▸ **WHAT THE TASK REQUIRES**:
In the material below, find the line with "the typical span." and the line with "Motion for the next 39", then output those two lines and every line between them, exactly.

▸ **WORKING DATA**:
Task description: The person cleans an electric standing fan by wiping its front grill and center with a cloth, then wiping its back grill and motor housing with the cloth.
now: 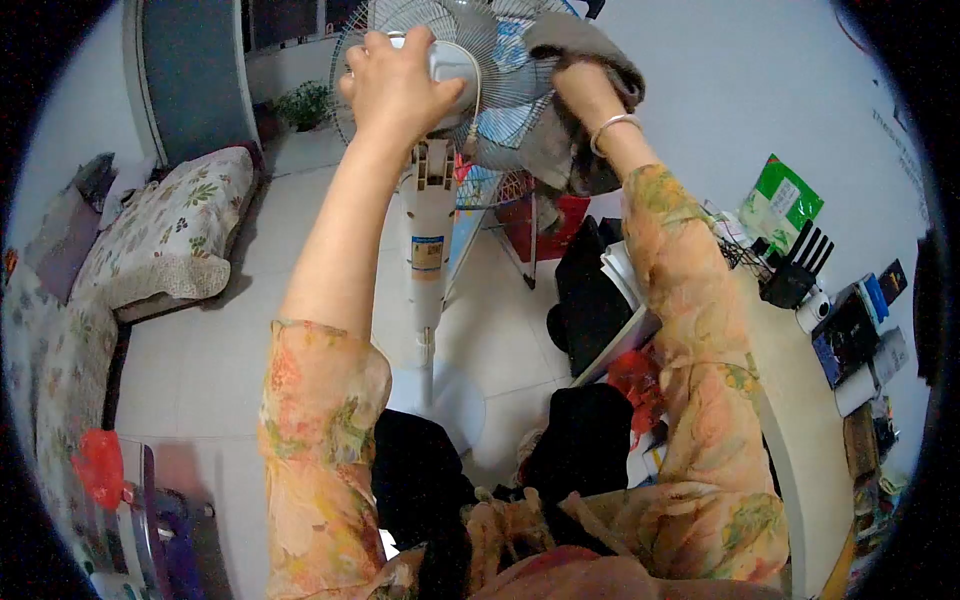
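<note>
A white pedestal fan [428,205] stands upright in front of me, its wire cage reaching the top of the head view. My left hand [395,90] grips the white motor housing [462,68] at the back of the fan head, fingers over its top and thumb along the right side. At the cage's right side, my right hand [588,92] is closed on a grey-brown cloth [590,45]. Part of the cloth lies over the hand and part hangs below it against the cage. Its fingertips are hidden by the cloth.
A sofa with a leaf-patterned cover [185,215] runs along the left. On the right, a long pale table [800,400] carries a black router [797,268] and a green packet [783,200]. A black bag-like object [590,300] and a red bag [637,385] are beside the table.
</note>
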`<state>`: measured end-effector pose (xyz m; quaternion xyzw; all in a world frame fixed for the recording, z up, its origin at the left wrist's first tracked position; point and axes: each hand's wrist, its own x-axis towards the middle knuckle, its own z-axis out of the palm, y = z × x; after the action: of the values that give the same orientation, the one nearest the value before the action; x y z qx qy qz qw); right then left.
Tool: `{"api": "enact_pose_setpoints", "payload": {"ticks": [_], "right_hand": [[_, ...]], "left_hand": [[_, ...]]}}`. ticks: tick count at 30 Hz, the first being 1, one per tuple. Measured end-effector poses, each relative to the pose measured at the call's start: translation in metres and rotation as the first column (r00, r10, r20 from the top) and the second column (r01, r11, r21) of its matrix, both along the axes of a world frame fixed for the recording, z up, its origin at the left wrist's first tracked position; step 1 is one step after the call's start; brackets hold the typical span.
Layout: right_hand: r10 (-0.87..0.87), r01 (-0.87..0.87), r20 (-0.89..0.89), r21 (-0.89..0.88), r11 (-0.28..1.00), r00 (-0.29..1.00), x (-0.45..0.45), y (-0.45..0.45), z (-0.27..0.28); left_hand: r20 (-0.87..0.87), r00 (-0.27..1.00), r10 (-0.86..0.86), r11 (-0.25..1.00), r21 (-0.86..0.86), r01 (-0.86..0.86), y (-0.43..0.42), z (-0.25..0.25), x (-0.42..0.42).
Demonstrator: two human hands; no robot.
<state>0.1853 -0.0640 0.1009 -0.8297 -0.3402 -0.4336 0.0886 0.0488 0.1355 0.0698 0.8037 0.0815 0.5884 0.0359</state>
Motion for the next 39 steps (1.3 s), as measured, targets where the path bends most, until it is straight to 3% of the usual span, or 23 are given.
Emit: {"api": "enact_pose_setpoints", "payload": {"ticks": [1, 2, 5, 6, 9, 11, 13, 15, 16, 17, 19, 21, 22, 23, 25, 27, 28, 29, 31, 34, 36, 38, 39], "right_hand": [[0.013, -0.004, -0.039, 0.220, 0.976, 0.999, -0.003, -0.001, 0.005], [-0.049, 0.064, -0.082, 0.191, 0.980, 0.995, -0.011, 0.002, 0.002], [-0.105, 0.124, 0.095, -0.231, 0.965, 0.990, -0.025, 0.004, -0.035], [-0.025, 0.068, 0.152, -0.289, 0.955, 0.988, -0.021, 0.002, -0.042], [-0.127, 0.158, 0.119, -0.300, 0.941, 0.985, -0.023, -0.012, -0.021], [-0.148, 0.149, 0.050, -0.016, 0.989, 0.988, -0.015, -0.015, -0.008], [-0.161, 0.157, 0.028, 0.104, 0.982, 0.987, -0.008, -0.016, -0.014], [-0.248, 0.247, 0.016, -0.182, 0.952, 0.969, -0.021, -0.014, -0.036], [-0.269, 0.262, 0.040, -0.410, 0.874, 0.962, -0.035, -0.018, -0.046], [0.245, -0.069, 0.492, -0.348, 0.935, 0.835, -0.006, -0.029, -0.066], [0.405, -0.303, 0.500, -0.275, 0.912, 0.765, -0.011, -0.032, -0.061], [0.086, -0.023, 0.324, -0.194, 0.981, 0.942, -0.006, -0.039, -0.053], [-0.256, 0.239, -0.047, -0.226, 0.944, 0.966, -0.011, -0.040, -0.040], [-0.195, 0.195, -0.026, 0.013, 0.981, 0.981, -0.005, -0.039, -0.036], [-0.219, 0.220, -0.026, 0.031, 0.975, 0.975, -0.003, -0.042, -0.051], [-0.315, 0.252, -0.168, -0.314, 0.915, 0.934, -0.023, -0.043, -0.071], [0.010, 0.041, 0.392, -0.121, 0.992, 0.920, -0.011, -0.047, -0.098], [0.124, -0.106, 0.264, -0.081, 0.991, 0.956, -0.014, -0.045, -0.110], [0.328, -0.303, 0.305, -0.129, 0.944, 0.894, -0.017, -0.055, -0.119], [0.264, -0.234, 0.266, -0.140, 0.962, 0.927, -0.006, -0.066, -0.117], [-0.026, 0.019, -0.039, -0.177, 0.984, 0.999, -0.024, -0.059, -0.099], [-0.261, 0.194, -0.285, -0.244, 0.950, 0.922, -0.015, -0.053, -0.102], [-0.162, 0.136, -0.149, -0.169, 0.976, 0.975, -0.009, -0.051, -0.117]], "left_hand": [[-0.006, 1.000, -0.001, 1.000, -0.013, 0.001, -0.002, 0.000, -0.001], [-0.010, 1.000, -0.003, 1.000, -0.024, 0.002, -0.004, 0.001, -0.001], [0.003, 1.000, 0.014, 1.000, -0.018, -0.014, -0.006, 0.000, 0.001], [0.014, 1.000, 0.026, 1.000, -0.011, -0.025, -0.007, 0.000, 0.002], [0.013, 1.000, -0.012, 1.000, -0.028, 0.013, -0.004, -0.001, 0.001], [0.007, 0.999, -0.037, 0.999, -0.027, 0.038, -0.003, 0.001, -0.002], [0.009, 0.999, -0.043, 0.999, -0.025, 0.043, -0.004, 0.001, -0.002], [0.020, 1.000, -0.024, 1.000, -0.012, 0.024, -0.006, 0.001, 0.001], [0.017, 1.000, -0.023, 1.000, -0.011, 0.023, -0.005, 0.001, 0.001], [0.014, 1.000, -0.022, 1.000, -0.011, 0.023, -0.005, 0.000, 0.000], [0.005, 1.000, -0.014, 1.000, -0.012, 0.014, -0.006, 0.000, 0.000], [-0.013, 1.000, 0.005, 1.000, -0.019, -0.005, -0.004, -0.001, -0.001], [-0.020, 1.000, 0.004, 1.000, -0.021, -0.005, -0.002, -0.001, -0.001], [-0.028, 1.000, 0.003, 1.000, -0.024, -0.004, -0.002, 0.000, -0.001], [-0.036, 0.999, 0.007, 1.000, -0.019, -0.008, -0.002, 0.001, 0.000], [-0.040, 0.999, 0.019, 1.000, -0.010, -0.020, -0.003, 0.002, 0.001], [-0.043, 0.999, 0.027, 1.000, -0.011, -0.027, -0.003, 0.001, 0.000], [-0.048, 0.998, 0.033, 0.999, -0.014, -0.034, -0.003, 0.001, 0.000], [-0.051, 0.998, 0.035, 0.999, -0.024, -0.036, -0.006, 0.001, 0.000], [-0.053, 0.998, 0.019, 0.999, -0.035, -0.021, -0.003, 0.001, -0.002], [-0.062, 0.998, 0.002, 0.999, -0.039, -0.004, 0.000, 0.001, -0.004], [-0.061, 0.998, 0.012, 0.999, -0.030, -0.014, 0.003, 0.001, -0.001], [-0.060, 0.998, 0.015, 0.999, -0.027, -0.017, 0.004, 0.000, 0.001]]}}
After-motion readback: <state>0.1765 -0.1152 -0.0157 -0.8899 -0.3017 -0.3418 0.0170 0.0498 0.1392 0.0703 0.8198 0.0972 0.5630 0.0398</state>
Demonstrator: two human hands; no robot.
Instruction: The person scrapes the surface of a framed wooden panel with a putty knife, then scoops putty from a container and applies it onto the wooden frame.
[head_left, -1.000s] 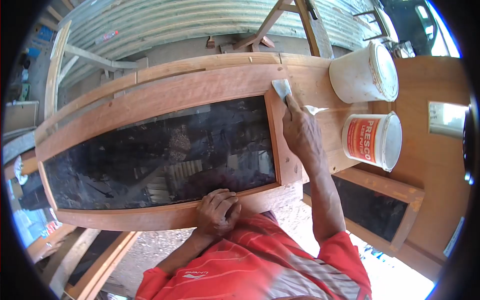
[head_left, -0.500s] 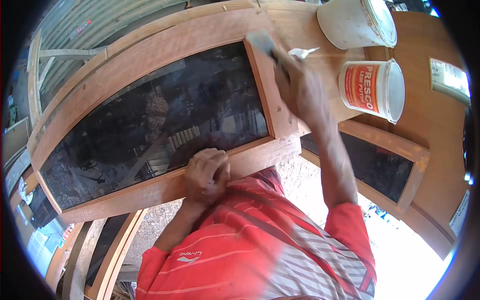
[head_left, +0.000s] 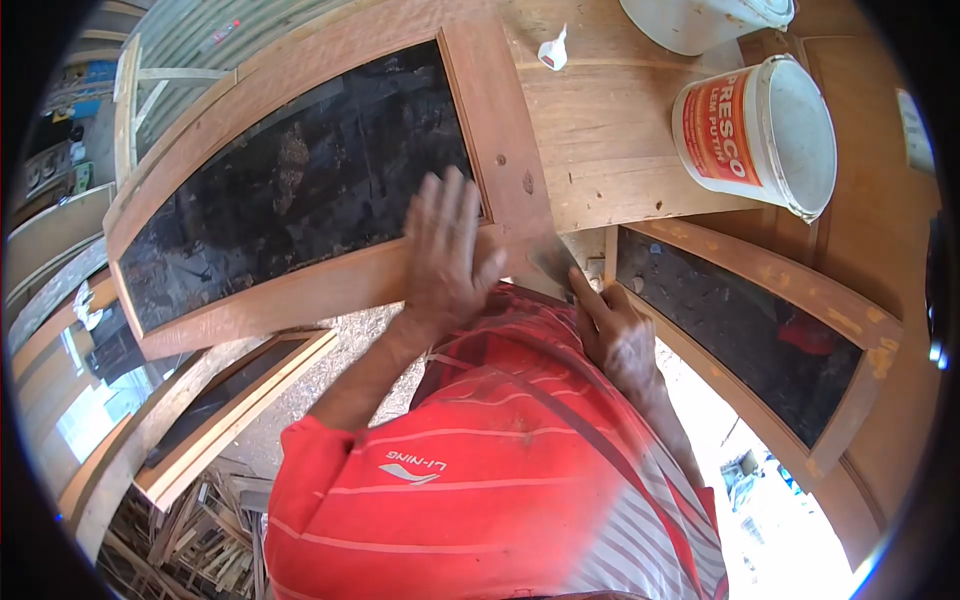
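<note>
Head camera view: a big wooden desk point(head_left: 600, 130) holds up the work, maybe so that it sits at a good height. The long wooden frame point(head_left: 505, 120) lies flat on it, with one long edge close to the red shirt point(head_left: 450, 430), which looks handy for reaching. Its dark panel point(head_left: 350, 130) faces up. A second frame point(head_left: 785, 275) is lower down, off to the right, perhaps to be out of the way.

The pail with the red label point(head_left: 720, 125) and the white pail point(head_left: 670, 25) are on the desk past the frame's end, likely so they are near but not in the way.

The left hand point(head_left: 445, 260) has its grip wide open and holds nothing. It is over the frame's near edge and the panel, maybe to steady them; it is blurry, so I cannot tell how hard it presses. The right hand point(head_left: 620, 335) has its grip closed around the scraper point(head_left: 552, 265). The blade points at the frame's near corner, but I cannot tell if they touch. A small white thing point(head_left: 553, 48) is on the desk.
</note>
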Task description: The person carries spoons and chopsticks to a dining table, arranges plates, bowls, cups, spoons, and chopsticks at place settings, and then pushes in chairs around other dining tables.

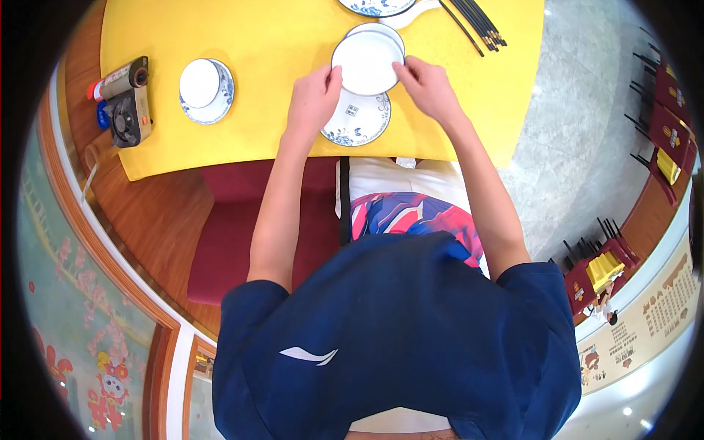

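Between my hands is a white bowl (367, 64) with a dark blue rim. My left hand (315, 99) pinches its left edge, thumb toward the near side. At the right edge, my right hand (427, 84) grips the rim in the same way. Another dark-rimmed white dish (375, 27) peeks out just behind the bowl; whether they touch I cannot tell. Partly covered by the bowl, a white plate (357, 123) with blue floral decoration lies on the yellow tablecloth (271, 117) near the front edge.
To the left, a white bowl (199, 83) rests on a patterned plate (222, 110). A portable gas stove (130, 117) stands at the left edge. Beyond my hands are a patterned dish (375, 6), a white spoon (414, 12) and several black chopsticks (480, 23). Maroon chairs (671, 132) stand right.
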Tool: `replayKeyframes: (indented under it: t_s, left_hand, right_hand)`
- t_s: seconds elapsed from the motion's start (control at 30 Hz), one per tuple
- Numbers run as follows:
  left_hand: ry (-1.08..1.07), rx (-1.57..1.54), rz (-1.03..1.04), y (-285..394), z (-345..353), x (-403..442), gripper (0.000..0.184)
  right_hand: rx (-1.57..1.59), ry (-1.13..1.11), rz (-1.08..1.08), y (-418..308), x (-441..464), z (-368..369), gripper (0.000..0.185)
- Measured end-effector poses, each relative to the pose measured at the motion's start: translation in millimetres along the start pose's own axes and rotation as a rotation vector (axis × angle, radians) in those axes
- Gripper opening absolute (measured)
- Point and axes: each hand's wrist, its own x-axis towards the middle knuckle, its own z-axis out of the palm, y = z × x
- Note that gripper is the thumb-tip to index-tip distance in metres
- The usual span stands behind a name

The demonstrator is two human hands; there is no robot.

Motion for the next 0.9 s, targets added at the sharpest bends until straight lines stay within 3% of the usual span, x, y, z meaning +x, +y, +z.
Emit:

▸ **EXERCISE RESULT**:
Tool: `{"api": "enact_pose_setpoints", "payload": {"ticks": [_], "right_hand": [[_, ...]], "left_hand": [[_, ...]]}}`. ticks: tick count at 30 Hz, the first being 1, one per tuple. Measured end-effector poses, each relative to the pose measured at the call's start: translation in metres and rotation as the first column (r00, r10, r20 from the top) and the second column (r01, r11, r21) of its matrix, both along the axes of a world frame fixed for the recording, z up, its origin at the left wrist's first tracked position; step 1 is one step after the call's start; brackets hold the typical span.
Layout: right_hand: r10 (-0.87..0.87), r01 (-0.87..0.87), r20 (-0.89..0.89), r21 (-0.89..0.88), r11 (-0.28..1.00), r00 (-0.29..1.00), x (-0.45..0.45), y (-0.45..0.45), z (-0.27..0.28); left_hand: r20 (-0.87..0.87), r00 (-0.27..1.00), r10 (-0.86..0.86), r11 (-0.25..1.00), r21 (-0.86..0.86), r01 (-0.86..0.86), y (-0.43..0.42), z (-0.25..0.25), x (-0.42..0.42).
Demonstrator: two human hands; no robot.
<state>0.1853 -0.0640 0.1009 -0.8297 -0.3402 -0.4336 0.0886 0.0488 0.1355 0.0698 0.8037 0.0815 0.5884 0.0359</state>
Motion for the next 39 steps (1.3 s), as measured, targets where the path bends most, until it is straight to 3% of the usual span, or 23 are given.

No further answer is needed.